Abstract

Variable and low oral bioavailability (4-11%) of lumefantrine (LUF), an anti-malarial agent, is characterized by very low solubility in aqueous vehicle. Thus, the present study was intended to formulate lyophilized nanosuspensions of LUF to resolve its solubility issues for the improvement of oral bioavailability. A three level 3² factorial design was applied to analyze the influence of independent variables, concentration of polysorbate 80 (X₁) and sonication time (X₂) on the responses for dependent variables, particle size (Y₁) and time to 90% release of LUF (t₉₀) (Y₂). Optimized formulation (F3) has shown to possess lowest particle size (95.34 nm) with minimum t₉₀ value (⁓3 mins), which was lyophilized to obtain the dry powder form of the nanosuspension. The characterization parameters confirmed the amorphous form of LUF with good stability and no chemical interactions of the drug with the incorporated components. Further, saturation solubility study revealed increased solubility of the LUF nanosuspension (1670 µg/mL) when compared to the pure drug (212.33 µg/mL). Further, rate of dissolution of LUF from the nanosuspension formulations were found to be significantly (p < 0.05) higher when compared to the pure drug.
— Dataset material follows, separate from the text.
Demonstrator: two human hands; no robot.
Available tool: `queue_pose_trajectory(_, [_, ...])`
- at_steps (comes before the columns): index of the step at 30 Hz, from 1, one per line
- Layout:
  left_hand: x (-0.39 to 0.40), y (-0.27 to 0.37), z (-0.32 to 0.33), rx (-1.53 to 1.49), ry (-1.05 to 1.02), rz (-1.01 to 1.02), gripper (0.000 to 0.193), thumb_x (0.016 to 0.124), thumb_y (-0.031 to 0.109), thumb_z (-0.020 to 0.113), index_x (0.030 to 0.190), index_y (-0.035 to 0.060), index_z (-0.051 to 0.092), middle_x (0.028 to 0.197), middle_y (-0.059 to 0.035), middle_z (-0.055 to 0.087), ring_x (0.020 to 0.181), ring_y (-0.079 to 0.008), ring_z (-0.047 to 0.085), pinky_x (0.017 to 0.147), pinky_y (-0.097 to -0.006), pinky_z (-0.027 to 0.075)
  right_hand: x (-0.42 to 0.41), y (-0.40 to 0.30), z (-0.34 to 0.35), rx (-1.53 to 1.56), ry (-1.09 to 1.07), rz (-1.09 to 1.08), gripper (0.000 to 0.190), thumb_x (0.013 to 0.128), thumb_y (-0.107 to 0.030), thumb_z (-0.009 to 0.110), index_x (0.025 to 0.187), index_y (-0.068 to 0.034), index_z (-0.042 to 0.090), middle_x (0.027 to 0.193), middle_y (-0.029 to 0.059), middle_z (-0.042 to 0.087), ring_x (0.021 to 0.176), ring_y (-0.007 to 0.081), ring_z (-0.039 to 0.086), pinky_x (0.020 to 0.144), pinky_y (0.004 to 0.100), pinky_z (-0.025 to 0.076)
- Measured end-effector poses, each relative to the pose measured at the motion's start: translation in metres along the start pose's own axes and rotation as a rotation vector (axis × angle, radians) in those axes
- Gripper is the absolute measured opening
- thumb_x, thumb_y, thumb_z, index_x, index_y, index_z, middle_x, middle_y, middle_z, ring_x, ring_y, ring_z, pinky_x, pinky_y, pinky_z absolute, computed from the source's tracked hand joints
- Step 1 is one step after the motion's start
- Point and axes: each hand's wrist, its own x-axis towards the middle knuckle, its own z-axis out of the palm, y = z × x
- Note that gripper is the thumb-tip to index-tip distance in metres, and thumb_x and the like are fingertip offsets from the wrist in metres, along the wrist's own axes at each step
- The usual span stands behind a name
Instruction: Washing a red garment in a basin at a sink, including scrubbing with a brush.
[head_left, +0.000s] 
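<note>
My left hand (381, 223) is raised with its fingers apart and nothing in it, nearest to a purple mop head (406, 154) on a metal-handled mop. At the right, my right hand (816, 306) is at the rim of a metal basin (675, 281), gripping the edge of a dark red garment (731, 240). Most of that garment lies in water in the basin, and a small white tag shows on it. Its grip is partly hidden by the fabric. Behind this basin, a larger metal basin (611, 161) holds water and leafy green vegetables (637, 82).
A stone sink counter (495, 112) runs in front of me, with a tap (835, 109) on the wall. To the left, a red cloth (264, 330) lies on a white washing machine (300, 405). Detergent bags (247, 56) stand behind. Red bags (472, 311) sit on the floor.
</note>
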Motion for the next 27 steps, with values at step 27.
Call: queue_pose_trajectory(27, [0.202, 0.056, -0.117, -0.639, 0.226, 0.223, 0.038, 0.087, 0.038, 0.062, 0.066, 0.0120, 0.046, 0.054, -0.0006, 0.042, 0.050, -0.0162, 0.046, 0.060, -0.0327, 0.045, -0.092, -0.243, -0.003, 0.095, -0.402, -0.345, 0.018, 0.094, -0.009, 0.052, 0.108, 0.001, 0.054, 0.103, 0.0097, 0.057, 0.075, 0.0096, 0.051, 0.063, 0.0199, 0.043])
Fabricated lyophilized nanosuspension was found to be stable at 25 ± 2 °C/60 ± 5% RH and 40 ± 2 °C/75 ± 5% RH for the duration of three months. In conclusion, lyophilized nanosuspension showed ∼8-folds increase in drug release, which indicated a better way to offer higher release of LUF in controlling malaria.

摘要

苯芴醇 (LUF) 是一种抗疟药，具有可变且低的口服生物利用度 (4-11%)，其特征在于在水性载体中的溶解度非常低。因此，本研究旨在配制 LUF 的冻干纳米混悬液，以解决其溶解度问题，以提高口服生物利用度。应用三水平 3 ²因子设计来分析自变量、聚山梨醇酯 80 的浓度 (X ₁ ) 和超声处理时间 (X ₂ ) 对因变量、粒度 (Y ₁ ) 和达到 90% 的时间的响应的影响LUF (t ₉₀ ) (Y ₂ ) 的释放。优化的配方 (F3) 已显示出具有最低粒径 (95.34 nm) 和最小 t ₉₀值（⁓3 分钟），将其冻干以获得纳米悬浮液的干粉形式。表征参数证实了 LUF 的无定形形式，具有良好的稳定性，并且药物与掺入的成分没有化学相互作用。此外，饱和溶解度研究表明，与纯药物 (212.33 µg/mL) 相比，LUF 纳米混悬液 (1670 µg/mL) 的溶解度增加。此外，发现 LUF 从纳米混悬剂制剂中的溶解速率显着（p < 0.05) 与纯药物相比更高。发现制造的冻干纳米混悬液在 25 ± 2 °C/60 ± 5% RH 和 40 ± 2 °C/75 ± 5% RH 下稳定三个月。总之，冻干纳米混悬剂的药物释放增加了约 8 倍，这表明在控制疟疾方面提供更高的 LUF 释放的更好方法。